WORK REQUIRED
Output the data below exactly, without images.

STORED DATA
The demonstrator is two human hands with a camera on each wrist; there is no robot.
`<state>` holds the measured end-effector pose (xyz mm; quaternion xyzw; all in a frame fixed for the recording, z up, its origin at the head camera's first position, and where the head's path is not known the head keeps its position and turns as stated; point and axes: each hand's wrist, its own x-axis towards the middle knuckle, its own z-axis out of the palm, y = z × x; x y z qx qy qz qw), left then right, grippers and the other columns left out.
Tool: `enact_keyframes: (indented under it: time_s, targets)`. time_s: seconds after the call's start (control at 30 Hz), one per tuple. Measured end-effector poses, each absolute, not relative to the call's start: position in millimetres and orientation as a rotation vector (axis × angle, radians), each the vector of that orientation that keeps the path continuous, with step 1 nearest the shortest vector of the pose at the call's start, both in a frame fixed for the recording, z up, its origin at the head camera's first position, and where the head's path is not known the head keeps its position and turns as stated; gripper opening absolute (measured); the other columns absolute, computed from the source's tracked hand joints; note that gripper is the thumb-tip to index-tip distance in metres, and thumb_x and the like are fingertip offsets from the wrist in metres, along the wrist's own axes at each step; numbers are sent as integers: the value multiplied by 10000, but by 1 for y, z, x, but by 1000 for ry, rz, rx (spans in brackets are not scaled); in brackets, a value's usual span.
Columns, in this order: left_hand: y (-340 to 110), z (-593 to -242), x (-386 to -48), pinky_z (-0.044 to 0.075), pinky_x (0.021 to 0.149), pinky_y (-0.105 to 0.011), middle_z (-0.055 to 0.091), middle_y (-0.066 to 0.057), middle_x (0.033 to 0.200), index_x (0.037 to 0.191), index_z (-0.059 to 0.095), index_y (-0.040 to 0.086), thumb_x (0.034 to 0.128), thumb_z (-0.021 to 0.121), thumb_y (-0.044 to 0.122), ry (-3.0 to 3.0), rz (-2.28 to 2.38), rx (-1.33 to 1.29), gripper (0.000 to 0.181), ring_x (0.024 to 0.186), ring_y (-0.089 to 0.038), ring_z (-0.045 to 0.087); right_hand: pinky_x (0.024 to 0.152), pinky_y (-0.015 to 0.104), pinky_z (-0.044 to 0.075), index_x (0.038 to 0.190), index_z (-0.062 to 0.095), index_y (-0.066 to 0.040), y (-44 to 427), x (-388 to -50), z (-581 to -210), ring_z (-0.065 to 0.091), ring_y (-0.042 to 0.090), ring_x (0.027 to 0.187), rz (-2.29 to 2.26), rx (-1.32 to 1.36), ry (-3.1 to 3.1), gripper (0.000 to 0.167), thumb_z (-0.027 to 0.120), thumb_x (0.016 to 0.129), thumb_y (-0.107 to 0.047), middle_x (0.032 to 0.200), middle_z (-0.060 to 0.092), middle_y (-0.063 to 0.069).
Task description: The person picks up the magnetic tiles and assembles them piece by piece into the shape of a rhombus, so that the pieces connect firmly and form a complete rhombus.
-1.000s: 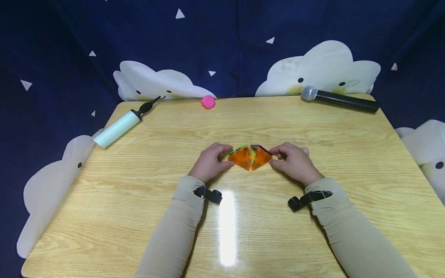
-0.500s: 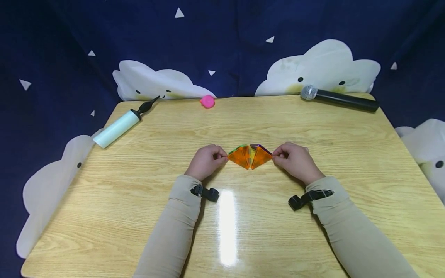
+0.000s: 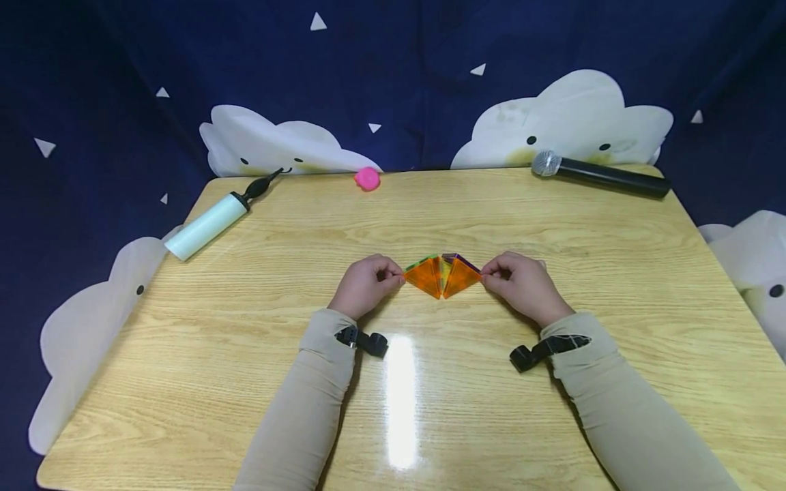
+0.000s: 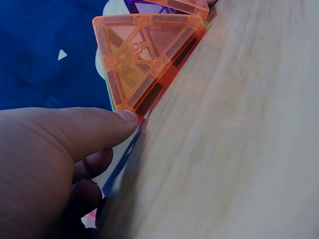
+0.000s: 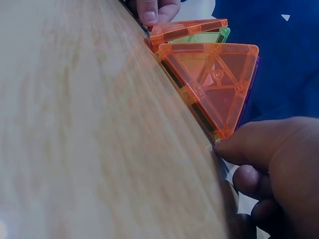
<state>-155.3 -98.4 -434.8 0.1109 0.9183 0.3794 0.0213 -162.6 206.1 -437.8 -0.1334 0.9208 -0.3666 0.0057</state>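
Two clear orange triangular magnetic tiles lean side by side in the middle of the table, the left orange tile (image 3: pixel 424 277) and the right orange tile (image 3: pixel 462 278). Behind them show a green tile (image 5: pixel 225 34) and a purple tile (image 4: pixel 152 8), with yellow visible in the gap. My left hand (image 3: pixel 366 285) pinches the low outer corner of the left pair between thumb and finger. On the other side, my right hand (image 3: pixel 523 286) pinches the outer corner of the right pair. The tiles' bottom edges sit at the tabletop; the far sides are partly hidden.
A pale blue hand pump (image 3: pixel 209 225) with a black nozzle lies at the back left of the table (image 3: pixel 184 382). Near the back edge is a small pink object (image 3: pixel 368 179). A black microphone (image 3: pixel 604 177) lies at the back right, before a dark blue cloud-patterned curtain (image 3: pixel 417 75).
Since a second ago, the left hand has drawn slightly left and its spread thumb and finger have closed at the tile corner. The right hand's fingers have also closed in. The tiles barely moved.
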Motion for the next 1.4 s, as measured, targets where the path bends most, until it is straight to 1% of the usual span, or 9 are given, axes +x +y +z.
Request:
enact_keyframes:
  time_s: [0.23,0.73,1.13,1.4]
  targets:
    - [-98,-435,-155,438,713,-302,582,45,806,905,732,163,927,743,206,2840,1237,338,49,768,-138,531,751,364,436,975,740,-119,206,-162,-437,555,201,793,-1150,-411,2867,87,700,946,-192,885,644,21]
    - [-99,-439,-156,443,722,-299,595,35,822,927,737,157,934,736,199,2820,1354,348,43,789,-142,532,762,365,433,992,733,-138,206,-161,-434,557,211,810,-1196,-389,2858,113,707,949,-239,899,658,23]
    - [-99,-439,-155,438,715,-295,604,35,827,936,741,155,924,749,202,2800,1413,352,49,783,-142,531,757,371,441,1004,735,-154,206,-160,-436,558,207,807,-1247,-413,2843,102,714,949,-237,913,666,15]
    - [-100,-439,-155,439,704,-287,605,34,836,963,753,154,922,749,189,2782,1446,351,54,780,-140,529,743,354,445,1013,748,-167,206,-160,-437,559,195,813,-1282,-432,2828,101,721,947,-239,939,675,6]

SOLVED PROBLEM
The demonstrator is two human hands with a camera on each wrist; there is no robot.
`<state>` holds the measured end-effector pose (xyz mm; quaternion xyzw; all in a frame fixed for the recording, z up, its origin at the head camera's first position, and where the head's path is not known the head keeps its position and turns as stated; point and axes: each hand's wrist, its own x-axis towards the middle knuckle, its own z-axis out of the palm, y = z × x; x y z qx qy qz qw), left then right, grippers and the other columns left out.
Tool: `enact_keyframes: (indented under it: time_s, targets)`. time_s: seconds after the call's start (control at 30 Hz), one per tuple. Measured end-effector poses, each absolute, not relative to the call's start: position in millimetres and orientation as a rotation vector (axis × angle, radians), each the vector of that orientation that keeps the path continuous, with step 1 nearest the shortest vector of the pose at the call's start, both in a frame fixed for the recording, z up, its origin at the head camera's first position, and where the head's path is not known the head keeps its position and turns as stated; gripper opening absolute (measured); the other columns absolute, computed from the source's tracked hand joints; note that gripper is the thumb-tip to index-tip distance in metres, and thumb_x and the like are fingertip offsets from the wrist in metres, along the wrist's own axes at each step; numbers are sent as integers: the value multiplied by 10000, but by 1 for y, z, x, but by 1000 for ry, rz, rx (spans in brackets are not scaled); in brackets, a value's usual span.
Columns, in this order: left_hand: y (-340 to 110), z (-593 to -242), x (-386 to -48), pinky_z (-0.044 to 0.075), pinky_x (0.021 to 0.149), pinky_y (-0.105 to 0.011), middle_z (-0.055 to 0.091), middle_y (-0.066 to 0.057), middle_x (0.033 to 0.200), index_x (0.037 to 0.191), index_z (-0.059 to 0.095), index_y (-0.040 to 0.086), thumb_x (0.034 to 0.128), thumb_z (-0.021 to 0.121), thumb_y (-0.044 to 0.122), ry (-3.0 to 3.0), rz (-2.28 to 2.38), rx (-1.33 to 1.29), gripper (0.000 to 0.181), ring_x (0.024 to 0.186), ring_y (-0.089 to 0.038), ring_z (-0.045 to 0.087); right_hand: pinky_x (0.024 to 0.152), pinky_y (-0.015 to 0.104), pinky_z (-0.044 to 0.075), index_x (0.038 to 0.190), index_z (-0.062 to 0.095), index_y (-0.066 to 0.040), y (-44 to 427), x (-388 to -50), z (-581 to -210), ring_z (-0.065 to 0.091), ring_y (-0.042 to 0.090), ring_x (0.027 to 0.187), rz (-2.29 to 2.26), rx (-1.32 to 1.36), ry (-3.1 to 3.1), gripper (0.000 to 0.167), thumb_z (-0.027 to 0.120), thumb_x (0.016 to 0.129), thumb_y (-0.107 to 0.047), middle_x (0.032 to 0.200), middle_z (-0.060 to 0.092), middle_y (-0.063 to 0.069).
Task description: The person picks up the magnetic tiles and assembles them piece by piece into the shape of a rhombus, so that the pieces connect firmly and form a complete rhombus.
-1.000s: 
-0.500s: 
+0.000s: 
+0.000s: 
+0.000s: 
<state>-155.3 -98.4 -434.8 0.1109 0.9183 0.3794 0.0213 -162.6 206.1 -437.8 -0.1334 0.9208 -0.3666 0.0057</state>
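Two clear orange triangular magnetic tiles lean side by side in the middle of the table, the left orange tile (image 3: pixel 424 277) and the right orange tile (image 3: pixel 462 278). Behind them show a green tile (image 5: pixel 225 34) and a purple tile (image 4: pixel 152 8), with yellow visible in the gap. My left hand (image 3: pixel 366 285) pinches the low outer corner of the left pair between thumb and finger. On the other side, my right hand (image 3: pixel 523 286) pinches the outer corner of the right pair. The tiles' bottom edges sit at the tabletop; the far sides are partly hidden.
A pale blue hand pump (image 3: pixel 209 225) with a black nozzle lies at the back left of the table (image 3: pixel 184 382). Near the back edge is a small pink object (image 3: pixel 368 179). A black microphone (image 3: pixel 604 177) lies at the back right, before a dark blue cloud-patterned curtain (image 3: pixel 417 75).
Since a second ago, the left hand has drawn slightly left and its spread thumb and finger have closed at the tile corner. The right hand's fingers have also closed in. The tiles barely moved.
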Motion for the next 1.4 s, as measured, targets where the path bends most, until it is straight to 1% of the usual span, or 9 are given, axes +x +y +z.
Request:
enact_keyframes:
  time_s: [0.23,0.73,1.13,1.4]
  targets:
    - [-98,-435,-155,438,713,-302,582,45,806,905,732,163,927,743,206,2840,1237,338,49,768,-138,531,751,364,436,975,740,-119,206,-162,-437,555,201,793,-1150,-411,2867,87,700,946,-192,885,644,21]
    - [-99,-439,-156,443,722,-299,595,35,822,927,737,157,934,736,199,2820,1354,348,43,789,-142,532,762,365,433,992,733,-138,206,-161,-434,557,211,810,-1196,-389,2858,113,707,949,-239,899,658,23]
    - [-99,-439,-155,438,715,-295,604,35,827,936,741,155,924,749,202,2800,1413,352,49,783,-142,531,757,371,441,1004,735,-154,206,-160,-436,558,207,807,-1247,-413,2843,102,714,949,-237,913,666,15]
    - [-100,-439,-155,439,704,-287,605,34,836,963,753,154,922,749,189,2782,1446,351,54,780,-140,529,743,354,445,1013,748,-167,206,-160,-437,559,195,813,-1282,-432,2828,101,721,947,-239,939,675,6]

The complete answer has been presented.